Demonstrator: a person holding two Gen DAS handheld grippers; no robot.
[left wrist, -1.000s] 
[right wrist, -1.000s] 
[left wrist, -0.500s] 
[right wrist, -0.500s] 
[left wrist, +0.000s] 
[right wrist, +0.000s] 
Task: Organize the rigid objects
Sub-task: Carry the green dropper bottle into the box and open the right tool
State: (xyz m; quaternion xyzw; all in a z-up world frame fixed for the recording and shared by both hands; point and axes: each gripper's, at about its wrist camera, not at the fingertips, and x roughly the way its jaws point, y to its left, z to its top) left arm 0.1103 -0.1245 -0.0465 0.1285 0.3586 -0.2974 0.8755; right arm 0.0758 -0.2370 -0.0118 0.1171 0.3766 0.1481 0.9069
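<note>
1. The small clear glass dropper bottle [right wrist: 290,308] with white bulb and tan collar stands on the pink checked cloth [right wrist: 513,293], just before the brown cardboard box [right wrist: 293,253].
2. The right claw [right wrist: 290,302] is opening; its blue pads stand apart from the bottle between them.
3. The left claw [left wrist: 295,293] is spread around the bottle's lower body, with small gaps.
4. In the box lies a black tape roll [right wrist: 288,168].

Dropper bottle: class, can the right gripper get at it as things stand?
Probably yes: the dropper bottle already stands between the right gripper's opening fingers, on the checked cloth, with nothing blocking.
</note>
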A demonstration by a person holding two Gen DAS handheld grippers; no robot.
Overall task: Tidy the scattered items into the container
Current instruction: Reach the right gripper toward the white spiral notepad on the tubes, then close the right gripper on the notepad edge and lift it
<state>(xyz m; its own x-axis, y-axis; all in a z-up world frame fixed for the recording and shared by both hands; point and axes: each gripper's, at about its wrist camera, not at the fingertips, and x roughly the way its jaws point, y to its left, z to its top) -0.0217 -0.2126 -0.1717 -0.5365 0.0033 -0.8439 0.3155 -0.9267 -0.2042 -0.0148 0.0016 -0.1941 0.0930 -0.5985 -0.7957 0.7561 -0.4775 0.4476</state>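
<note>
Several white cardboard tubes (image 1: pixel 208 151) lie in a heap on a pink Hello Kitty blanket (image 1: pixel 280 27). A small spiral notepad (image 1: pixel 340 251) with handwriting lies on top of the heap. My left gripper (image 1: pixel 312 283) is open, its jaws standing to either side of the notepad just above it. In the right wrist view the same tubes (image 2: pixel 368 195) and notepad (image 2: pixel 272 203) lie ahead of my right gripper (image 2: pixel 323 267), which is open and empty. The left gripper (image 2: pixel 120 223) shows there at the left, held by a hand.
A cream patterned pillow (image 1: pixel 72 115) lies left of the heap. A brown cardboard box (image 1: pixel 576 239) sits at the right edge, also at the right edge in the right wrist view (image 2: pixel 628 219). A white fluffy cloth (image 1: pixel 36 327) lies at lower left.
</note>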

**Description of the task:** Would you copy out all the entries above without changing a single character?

**Response to this task:**
Demonstrator: a person holding two Gen DAS handheld grippers; no robot.
[left wrist, -1.000s] 
[right wrist, -1.000s] 
[left wrist, -0.500s] 
[right wrist, -0.500s] 
[left wrist, +0.000s] 
[right wrist, +0.000s] 
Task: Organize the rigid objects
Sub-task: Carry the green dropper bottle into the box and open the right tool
State: (xyz m; quaternion xyzw; all in a z-up world frame fixed for the recording and shared by both hands; point and axes: each gripper's, at about its wrist camera, not at the fingertips, and x roughly the way its jaws point, y to its left, z to its top) left arm 0.1103 -0.1245 -0.0465 0.1285 0.3586 -0.2974 0.8755; right arm 0.0758 -0.2370 -0.0118 0.1171 0.3766 0.1481 0.9069
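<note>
1. The small clear glass dropper bottle [right wrist: 290,308] with white bulb and tan collar stands on the pink checked cloth [right wrist: 513,293], just before the brown cardboard box [right wrist: 293,253].
2. The right claw [right wrist: 290,302] is opening; its blue pads stand apart from the bottle between them.
3. The left claw [left wrist: 295,293] is spread around the bottle's lower body, with small gaps.
4. In the box lies a black tape roll [right wrist: 288,168].

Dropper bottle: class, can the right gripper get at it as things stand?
Probably yes: the dropper bottle already stands between the right gripper's opening fingers, on the checked cloth, with nothing blocking.
</note>
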A demonstration by a person holding two Gen DAS handheld grippers; no robot.
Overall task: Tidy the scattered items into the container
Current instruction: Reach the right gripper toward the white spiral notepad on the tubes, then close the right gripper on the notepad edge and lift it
<state>(xyz m; its own x-axis, y-axis; all in a z-up world frame fixed for the recording and shared by both hands; point and axes: each gripper's, at about its wrist camera, not at the fingertips, and x roughly the way its jaws point, y to its left, z to its top) -0.0217 -0.2126 -0.1717 -0.5365 0.0033 -0.8439 0.3155 -0.9267 -0.2042 -0.0148 0.0016 -0.1941 0.0930 -0.5985 -0.7957 0.7561 -0.4775 0.4476</state>
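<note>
Several white cardboard tubes (image 1: pixel 208 151) lie in a heap on a pink Hello Kitty blanket (image 1: pixel 280 27). A small spiral notepad (image 1: pixel 340 251) with handwriting lies on top of the heap. My left gripper (image 1: pixel 312 283) is open, its jaws standing to either side of the notepad just above it. In the right wrist view the same tubes (image 2: pixel 368 195) and notepad (image 2: pixel 272 203) lie ahead of my right gripper (image 2: pixel 323 267), which is open and empty. The left gripper (image 2: pixel 120 223) shows there at the left, held by a hand.
A cream patterned pillow (image 1: pixel 72 115) lies left of the heap. A brown cardboard box (image 1: pixel 576 239) sits at the right edge, also at the right edge in the right wrist view (image 2: pixel 628 219). A white fluffy cloth (image 1: pixel 36 327) lies at lower left.
</note>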

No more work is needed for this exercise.